Book Review: The Zoo at the Edge of the World

Hi Guys!

This week I'm featuring a middle grade novel that i really enjoyed: The Zoo at the Edge of the World.

I was drawn by the cover and description and wasn't disappointed by the story. The unique POV (from that of a stutterer) and diverse setting made for a fresh twist on the common (and often boring) talking animals scenario.


Genre/Subject (from inside of cover): Human-animal communication, jungle animals, zoos, stuttering, fiction

Author: Eric Kahn Gale

Publication Date: 2014         Page Count: 232

One-Sentence Summary:

Marlin, a stutterer, can talk smoothly and freely with the jungle animals that populate his father's zoo in South America--until a mysterious man-eating black jaguar, that his father catches and brings home, talks back.

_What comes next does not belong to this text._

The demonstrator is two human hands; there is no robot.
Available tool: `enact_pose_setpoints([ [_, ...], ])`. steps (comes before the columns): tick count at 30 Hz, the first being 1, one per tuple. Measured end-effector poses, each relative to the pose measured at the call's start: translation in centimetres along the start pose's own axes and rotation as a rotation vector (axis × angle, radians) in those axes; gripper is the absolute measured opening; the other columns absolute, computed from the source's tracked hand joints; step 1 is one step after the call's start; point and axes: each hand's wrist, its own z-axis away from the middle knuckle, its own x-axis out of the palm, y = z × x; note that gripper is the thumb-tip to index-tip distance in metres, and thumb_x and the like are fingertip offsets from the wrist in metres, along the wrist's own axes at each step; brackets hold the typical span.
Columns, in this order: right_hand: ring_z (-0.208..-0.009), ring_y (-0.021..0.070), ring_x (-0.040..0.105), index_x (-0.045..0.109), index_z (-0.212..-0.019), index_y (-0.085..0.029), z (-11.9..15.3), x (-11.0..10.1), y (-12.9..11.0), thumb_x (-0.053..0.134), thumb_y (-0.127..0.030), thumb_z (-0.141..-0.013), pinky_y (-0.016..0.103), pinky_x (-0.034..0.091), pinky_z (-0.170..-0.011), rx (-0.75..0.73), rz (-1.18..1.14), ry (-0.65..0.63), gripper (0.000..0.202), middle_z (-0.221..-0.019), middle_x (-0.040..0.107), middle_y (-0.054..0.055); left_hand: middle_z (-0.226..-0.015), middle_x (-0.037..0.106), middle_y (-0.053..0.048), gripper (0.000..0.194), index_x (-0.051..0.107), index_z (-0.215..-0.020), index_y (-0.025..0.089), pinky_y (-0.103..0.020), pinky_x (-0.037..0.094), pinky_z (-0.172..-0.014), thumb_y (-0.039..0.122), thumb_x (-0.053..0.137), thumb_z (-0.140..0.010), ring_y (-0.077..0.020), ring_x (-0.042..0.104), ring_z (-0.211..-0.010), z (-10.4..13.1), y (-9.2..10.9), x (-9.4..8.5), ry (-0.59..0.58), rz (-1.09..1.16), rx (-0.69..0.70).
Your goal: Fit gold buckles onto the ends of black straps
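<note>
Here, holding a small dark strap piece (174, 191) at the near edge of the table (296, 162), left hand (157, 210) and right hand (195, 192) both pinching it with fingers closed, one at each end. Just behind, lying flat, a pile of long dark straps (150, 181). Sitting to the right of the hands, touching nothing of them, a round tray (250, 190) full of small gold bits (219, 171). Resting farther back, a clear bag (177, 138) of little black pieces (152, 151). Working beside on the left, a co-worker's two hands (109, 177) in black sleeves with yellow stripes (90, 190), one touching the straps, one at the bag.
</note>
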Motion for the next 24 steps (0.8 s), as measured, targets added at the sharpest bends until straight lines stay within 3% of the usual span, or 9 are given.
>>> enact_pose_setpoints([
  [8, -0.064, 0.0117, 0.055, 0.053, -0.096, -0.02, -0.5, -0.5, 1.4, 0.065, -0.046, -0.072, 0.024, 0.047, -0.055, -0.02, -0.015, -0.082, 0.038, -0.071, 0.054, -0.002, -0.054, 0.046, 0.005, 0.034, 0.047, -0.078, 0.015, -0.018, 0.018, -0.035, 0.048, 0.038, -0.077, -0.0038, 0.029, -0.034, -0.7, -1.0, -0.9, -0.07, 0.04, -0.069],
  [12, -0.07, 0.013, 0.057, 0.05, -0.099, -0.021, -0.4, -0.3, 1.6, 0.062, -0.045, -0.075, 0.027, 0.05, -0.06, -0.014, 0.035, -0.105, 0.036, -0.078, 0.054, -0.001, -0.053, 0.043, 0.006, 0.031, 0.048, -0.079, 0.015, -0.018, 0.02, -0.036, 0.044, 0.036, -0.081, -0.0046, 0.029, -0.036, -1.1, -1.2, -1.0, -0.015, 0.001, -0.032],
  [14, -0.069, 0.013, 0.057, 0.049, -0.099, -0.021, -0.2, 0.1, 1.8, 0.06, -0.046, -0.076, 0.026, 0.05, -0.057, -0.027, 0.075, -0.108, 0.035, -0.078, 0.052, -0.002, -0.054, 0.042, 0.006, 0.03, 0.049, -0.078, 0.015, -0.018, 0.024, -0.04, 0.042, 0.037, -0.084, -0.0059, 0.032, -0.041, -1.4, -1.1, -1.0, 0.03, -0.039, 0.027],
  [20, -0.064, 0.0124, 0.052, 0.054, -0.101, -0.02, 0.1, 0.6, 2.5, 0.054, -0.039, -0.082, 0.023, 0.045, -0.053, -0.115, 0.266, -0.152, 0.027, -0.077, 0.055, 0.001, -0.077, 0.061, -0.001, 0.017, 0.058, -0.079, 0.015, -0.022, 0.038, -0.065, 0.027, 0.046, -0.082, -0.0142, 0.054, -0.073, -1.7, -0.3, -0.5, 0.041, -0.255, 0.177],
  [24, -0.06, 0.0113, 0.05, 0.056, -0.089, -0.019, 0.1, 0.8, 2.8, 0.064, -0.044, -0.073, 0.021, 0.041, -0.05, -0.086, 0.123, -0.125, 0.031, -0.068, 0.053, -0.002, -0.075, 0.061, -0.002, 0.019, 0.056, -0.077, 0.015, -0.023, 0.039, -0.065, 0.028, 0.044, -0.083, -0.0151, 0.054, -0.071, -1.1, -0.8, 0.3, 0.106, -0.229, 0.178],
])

Meatier Summary (from Goodreads):

Marlin is not slow, or mute; what he is is a stutterer, and that makes it impossible for him to convince people otherwise. What he is also is a Rackham: the younger son of the world-famous explorer Ronan Rackham, renowned for his daring exploits in the jungles of South America, taming wild beasts and filling in the blank spaces on the map. Ronan is the owner and proprietor of the Zoo at the Edge of the World, a resort where the well-to-do from all over the globe can come to experience the last bit of the wild left at the end of the nineteenth century. For Ronan, each day is a new opportunity to cast a light into the dark recesses of the world; for Marlin, each day is a struggle: to speak, to communicate, to live up to the lofty expectations that his family name carries. This isn't easy when the only ones who understand him are his father and his pet monkey.

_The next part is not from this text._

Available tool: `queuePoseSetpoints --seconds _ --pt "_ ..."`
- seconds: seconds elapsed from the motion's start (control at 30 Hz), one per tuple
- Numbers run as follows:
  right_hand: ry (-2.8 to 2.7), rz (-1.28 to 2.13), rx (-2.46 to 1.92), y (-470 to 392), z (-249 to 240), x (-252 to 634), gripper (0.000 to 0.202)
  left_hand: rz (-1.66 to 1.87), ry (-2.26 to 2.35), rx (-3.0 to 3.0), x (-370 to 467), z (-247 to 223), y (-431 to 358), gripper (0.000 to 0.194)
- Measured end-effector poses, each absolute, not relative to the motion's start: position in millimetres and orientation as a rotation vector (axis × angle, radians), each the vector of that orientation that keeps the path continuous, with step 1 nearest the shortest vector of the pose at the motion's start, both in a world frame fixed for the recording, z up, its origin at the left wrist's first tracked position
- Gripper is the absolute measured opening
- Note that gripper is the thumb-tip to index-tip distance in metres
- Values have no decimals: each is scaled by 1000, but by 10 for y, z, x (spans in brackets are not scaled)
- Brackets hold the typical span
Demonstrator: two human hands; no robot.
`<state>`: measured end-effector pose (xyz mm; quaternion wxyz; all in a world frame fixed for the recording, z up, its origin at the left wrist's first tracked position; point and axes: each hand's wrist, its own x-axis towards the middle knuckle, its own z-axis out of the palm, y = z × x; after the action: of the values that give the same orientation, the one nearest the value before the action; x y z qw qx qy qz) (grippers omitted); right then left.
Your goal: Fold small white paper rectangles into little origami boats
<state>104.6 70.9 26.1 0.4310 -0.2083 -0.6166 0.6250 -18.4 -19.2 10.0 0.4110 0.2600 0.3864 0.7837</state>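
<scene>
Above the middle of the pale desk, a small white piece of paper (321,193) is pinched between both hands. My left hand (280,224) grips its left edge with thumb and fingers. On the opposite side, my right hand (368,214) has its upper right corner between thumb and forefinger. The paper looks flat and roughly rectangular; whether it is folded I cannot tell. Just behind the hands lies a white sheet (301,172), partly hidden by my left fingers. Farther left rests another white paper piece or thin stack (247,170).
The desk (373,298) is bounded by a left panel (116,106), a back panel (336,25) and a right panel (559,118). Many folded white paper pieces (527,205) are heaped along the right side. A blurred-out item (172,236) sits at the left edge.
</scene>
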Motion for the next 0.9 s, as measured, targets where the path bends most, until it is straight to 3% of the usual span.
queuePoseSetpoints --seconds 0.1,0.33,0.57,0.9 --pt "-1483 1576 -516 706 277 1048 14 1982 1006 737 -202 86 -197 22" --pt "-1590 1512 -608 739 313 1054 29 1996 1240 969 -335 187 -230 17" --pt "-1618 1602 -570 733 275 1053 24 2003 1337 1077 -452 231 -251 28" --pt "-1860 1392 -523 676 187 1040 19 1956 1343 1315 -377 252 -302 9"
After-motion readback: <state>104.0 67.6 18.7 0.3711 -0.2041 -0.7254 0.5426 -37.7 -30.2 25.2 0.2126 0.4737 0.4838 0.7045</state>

In order to impress a powerful duke who comes to visit the zoo, Marlin's father ventures into the jungle and brings back a mysterious black jaguar, the only one in captivity. Everyone is terrified of it, including Marlin—until one night, when the jaguar confers upon him a powerful gift. Soon, Marlin finds himself with a difficult choice to make and, finally, something to say. If only he can figure out how to say it.

What I liked about it:

  • The point of view (POV). A book takes on a whole new meaning when the main character literally cannot speak. He looks at the world in a different way and is much more intellectual than other children his age since his thoughts are trapped inside his head. I thought the author did a good job of making the frustration, shame, and disability very real and vivid for the reader.
  • The creativity. The resort is well thought out and interesting. There is a map included at the front of the book, which was well drawn and helpful.
  • The animal's dialect. After discovering that he can talk to animals, Marlin has several comical conversations with them. It made me laugh and got me thinking about how animals must view humans. 
  • The animal's names. A small thing, I know, but i just loved them.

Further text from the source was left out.